▶ [Exercise description]: Copy each line below as it stands, but skip any picture it contains.

▶ [Data shown]:
───

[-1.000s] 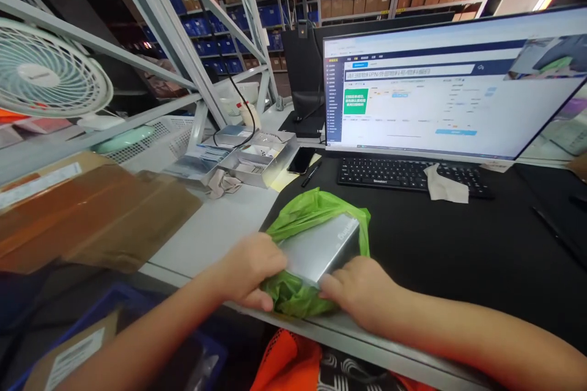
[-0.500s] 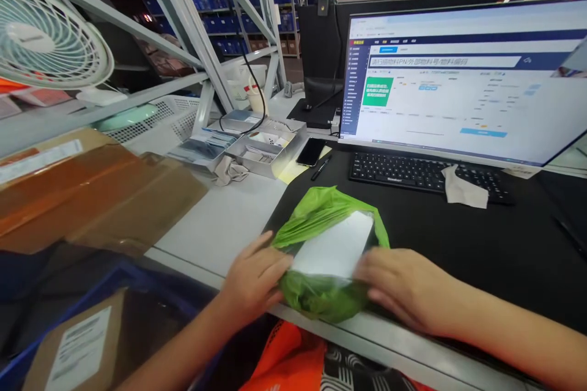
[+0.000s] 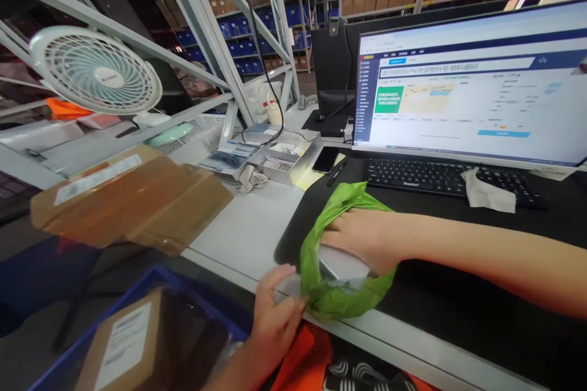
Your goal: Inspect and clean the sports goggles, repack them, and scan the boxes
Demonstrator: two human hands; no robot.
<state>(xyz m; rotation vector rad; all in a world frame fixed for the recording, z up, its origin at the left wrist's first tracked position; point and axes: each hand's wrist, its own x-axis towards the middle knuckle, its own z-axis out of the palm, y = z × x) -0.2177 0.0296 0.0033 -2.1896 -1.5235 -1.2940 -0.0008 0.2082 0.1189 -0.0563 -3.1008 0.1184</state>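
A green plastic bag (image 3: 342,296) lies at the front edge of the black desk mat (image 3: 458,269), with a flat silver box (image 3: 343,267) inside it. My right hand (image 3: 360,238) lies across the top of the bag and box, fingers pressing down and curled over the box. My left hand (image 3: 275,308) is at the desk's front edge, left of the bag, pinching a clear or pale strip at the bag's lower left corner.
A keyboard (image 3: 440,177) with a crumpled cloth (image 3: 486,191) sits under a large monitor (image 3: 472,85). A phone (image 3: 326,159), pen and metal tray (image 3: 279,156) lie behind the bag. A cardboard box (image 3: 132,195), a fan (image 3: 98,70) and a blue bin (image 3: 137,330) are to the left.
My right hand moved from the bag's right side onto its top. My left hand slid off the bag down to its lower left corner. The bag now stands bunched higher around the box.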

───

▶ [Output of the exercise]:
[-1.000s] 
[-0.500s] 
[+0.000s] 
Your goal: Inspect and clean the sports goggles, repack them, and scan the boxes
Demonstrator: two human hands; no robot.
<state>(xyz m; rotation vector rad; all in a world frame fixed for the recording, z up, its origin at the left wrist's first tracked position; point and axes: each hand's wrist, its own x-axis towards the middle knuckle, its own z-axis out of the palm, y = z × x) -0.2177 0.0296 0.0033 -2.1896 -1.5235 -1.2940 -0.0008 0.2082 0.1189 -0.0563 -3.1008 0.1184</state>
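A green plastic bag (image 3: 342,296) lies at the front edge of the black desk mat (image 3: 458,269), with a flat silver box (image 3: 343,267) inside it. My right hand (image 3: 360,238) lies across the top of the bag and box, fingers pressing down and curled over the box. My left hand (image 3: 275,308) is at the desk's front edge, left of the bag, pinching a clear or pale strip at the bag's lower left corner.
A keyboard (image 3: 440,177) with a crumpled cloth (image 3: 486,191) sits under a large monitor (image 3: 472,85). A phone (image 3: 326,159), pen and metal tray (image 3: 279,156) lie behind the bag. A cardboard box (image 3: 132,195), a fan (image 3: 98,70) and a blue bin (image 3: 137,330) are to the left.
My right hand moved from the bag's right side onto its top. My left hand slid off the bag down to its lower left corner. The bag now stands bunched higher around the box.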

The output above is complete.